• Task details: Transcribe the full listing with no word altered.

• Information shown:
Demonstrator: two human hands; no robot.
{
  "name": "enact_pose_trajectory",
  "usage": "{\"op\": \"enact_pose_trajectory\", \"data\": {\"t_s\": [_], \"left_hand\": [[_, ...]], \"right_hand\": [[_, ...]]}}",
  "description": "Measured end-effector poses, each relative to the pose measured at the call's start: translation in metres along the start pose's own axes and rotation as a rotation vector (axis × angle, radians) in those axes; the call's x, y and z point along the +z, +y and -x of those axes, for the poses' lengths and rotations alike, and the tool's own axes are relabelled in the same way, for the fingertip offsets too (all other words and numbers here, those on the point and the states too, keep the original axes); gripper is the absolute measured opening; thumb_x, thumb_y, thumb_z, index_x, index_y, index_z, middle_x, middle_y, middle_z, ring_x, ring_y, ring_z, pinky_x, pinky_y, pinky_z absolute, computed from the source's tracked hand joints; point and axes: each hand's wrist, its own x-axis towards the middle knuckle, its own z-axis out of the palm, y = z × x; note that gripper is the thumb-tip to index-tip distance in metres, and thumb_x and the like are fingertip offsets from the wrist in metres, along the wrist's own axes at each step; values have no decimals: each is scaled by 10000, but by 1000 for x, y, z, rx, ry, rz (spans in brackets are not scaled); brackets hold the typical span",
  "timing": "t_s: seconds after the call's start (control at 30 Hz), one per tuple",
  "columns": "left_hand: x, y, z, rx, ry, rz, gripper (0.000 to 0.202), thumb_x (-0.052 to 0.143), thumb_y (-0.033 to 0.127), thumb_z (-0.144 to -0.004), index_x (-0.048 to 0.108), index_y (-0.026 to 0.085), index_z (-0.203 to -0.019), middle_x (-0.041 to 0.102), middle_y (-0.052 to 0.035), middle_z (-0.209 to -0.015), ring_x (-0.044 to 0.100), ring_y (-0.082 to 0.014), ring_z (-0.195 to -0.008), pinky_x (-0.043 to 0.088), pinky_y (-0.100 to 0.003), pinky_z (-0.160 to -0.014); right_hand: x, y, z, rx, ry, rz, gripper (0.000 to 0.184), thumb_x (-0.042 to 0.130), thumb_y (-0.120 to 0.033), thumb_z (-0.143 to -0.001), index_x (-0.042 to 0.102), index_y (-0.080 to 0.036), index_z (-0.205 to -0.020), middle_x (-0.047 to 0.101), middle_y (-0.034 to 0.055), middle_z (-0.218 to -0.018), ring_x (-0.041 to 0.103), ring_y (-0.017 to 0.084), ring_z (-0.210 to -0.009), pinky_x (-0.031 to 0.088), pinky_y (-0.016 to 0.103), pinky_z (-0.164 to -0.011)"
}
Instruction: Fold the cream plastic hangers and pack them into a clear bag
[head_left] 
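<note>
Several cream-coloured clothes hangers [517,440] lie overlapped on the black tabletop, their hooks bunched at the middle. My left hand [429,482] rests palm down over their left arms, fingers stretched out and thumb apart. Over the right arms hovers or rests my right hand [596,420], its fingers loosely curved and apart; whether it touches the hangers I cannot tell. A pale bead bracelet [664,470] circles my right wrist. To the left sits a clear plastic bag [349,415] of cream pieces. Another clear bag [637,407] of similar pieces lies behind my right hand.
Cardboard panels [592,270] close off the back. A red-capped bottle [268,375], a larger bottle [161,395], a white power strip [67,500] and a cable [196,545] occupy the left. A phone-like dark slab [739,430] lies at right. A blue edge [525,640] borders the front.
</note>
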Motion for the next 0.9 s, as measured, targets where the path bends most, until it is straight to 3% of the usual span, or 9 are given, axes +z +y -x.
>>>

• Worked solution:
Demonstrator: two human hands; no robot.
{
  "name": "enact_pose_trajectory",
  "usage": "{\"op\": \"enact_pose_trajectory\", \"data\": {\"t_s\": [_], \"left_hand\": [[_, ...]], \"right_hand\": [[_, ...]]}}",
  "description": "Measured end-effector poses, each relative to the pose measured at the call's start: translation in metres along the start pose's own axes and rotation as a rotation vector (axis × angle, radians) in those axes; the call's x, y and z point along the +z, +y and -x of those axes, for the poses' lengths and rotations alike, and the tool's own axes are relabelled in the same way, for the fingertip offsets too (all other words and numbers here, those on the point and the states too, keep the original axes); gripper is the absolute measured opening; thumb_x, thumb_y, thumb_z, index_x, index_y, index_z, middle_x, middle_y, middle_z, ring_x, ring_y, ring_z, pinky_x, pinky_y, pinky_z absolute, computed from the source's tracked hand joints; point and axes: each hand's wrist, its own x-axis towards the middle knuckle, its own z-axis out of the palm, y = z × x; note that gripper is the thumb-tip to index-tip distance in metres, and thumb_x and the like are fingertip offsets from the wrist in metres, along the wrist's own axes at each step; values have no decimals: each is scaled by 10000, but by 1000 for x, y, z, rx, ry, rz (spans in brackets are not scaled); brackets hold the typical span",
  "timing": "t_s: seconds after the call's start (control at 30 Hz), one per tuple",
  "columns": "left_hand: x, y, z, rx, ry, rz, gripper (0.000 to 0.202), thumb_x (-0.052 to 0.143), thumb_y (-0.033 to 0.127), thumb_z (-0.144 to -0.004), index_x (-0.048 to 0.108), index_y (-0.026 to 0.085), index_z (-0.203 to -0.019), middle_x (-0.041 to 0.102), middle_y (-0.052 to 0.035), middle_z (-0.209 to -0.015), ring_x (-0.044 to 0.100), ring_y (-0.082 to 0.014), ring_z (-0.195 to -0.008), pinky_x (-0.043 to 0.088), pinky_y (-0.100 to 0.003), pinky_z (-0.160 to -0.014); right_hand: x, y, z, rx, ry, rz, gripper (0.000 to 0.184), thumb_x (-0.042 to 0.130), thumb_y (-0.120 to 0.033), thumb_z (-0.143 to -0.001), index_x (-0.042 to 0.102), index_y (-0.080 to 0.036), index_z (-0.205 to -0.020), middle_x (-0.047 to 0.101), middle_y (-0.034 to 0.055), middle_z (-0.218 to -0.018), ring_x (-0.041 to 0.103), ring_y (-0.017 to 0.084), ring_z (-0.210 to -0.009), pinky_x (-0.031 to 0.088), pinky_y (-0.016 to 0.103), pinky_z (-0.164 to -0.011)"
}
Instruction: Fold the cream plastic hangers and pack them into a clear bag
[head_left] 
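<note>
Several cream-coloured clothes hangers [517,440] lie overlapped on the black tabletop, their hooks bunched at the middle. My left hand [429,482] rests palm down over their left arms, fingers stretched out and thumb apart. Over the right arms hovers or rests my right hand [596,420], its fingers loosely curved and apart; whether it touches the hangers I cannot tell. A pale bead bracelet [664,470] circles my right wrist. To the left sits a clear plastic bag [349,415] of cream pieces. Another clear bag [637,407] of similar pieces lies behind my right hand.
Cardboard panels [592,270] close off the back. A red-capped bottle [268,375], a larger bottle [161,395], a white power strip [67,500] and a cable [196,545] occupy the left. A phone-like dark slab [739,430] lies at right. A blue edge [525,640] borders the front.
</note>
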Motion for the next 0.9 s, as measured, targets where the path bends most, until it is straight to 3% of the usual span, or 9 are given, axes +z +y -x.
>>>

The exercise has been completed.